Leitsatz

Der Erwerb einer mit hohen Verbindlichkeiten belasteten Gesellschaft kann eine verdeckte Gewinnausschüttung (vGA) sein, wenn es hierdurch den Gesellschaftern möglich wird, unter dem Nennwert erworbene Forderungen in voller Höhe zu realisieren.

 

Sachverhalt

Eine Familien-AG erwarb alle Anteile der L-GmbH. Diese war deutlich überschuldet. Zu ihren Verbindlichkeiten zählte eine Darlehensforderung über 2 Mio. DM, die zwei Aktionäre der Familien-AG von den bisherigen Anteilseignern für 20.000 DM erwarben. Diese Darlehen wurden in voller Höhe aus Gewinnen der L-GmbH getilgt, welche die L-GmbH nach Aufnahme des Geschäftsbetriebs in den folgenden Jahren erzielt hat. Das Finanzamt sah im Erwerb der L-GmbH ohne die abgetrennten Forderungen eine vGA.

 

Entscheidung

Diese Auffassung wurde vom FG geteilt. Ein ordentlicher Geschäftsleiter hätte die L-GmbH nicht erworben, da den Verbindlichkeiten mit 2 Mio. DM kein realer Gegenwert gegenüber stand. Der Erwerb der Forderungen durch die Aktionäre war wirtschaftlich nur sinnvoll, da sie durch ihre Kenntnisse von einer vollständigen Tilgung durch die künftigen Gewinne ausgehen konnten.

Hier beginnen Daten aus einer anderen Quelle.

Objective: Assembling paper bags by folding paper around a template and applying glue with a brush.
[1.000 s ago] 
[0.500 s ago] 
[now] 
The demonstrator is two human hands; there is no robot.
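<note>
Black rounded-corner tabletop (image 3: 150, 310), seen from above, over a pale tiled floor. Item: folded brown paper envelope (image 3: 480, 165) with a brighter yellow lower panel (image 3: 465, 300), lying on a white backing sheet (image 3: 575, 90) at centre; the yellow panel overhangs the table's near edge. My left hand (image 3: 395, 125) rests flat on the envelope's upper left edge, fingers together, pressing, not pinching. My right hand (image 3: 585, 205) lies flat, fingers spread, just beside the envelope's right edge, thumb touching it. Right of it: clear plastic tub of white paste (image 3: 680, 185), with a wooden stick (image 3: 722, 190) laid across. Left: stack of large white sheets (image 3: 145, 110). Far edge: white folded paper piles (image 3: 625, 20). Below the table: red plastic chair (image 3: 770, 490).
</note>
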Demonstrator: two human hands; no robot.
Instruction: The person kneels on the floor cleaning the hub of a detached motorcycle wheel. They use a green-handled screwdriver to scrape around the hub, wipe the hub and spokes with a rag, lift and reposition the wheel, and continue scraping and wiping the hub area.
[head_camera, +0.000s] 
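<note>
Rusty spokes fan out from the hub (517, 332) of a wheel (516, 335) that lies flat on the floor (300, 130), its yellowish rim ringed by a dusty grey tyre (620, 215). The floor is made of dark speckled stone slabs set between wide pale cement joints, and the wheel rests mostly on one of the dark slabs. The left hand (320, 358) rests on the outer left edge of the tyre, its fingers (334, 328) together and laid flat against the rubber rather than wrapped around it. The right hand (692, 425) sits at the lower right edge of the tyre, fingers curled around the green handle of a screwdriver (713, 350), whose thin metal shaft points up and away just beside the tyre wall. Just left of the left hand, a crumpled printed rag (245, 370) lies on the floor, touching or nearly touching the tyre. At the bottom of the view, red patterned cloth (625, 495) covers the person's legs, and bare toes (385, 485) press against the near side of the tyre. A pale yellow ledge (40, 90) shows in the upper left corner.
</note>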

Zugleich stellte das FG heraus, dass zwar durch die Strukturunterschiede zwischen einer AG und einer GmbH die Rechtsprechungsgrundsätze zur vGA bei einer GmbH nicht generell auf die AG übertragen werden können. Dies gilt jedoch nur für vGA-Tatbestände zwischen einer GmbH und ihrem Gesellschaftergeschäftsführer, die für Vorstände bzw. Aufsichtsratsmitglieder nicht analog angewandt werden kann. Dagegen sind aber die allgemeinen Grundsätze einer vGA auch bei einer AG maßgebend. So ist durch die Aktionäre der Familien-AG ein für die AG wirtschaftlich nachteiliges Geschäft erfolgt; es trat eine gesellschaftsrechtlich veranlasste Vermögensminderung ein. Dies wurde durch die Stimmrechtsmehrheit der begünstigten Aktionäre im Aufsichtsrat der AG ermöglicht, welcher die Zustimmung zum Erwerb der Anteile an der L-GmbH geben musste.

 

Hinweis

Die Chancen der Nichtzulassungsbeschwerde (Az. des BFH: I B 159/03) stehen nicht schlecht. Denn in einem ähnlich gelagerten Fall hat sich der BFH mit Urteil vom 30.01.2002, BFH/NV 2002 S. 1172 gegen eine vGA ausgesprochen. Wegen der generellen Gestaltungsfreiheit und nach den Grundsätzen der Geschäftschancenlehre kann ein separater Erwerb von Forderungen nicht generell als vGA angesehen werden.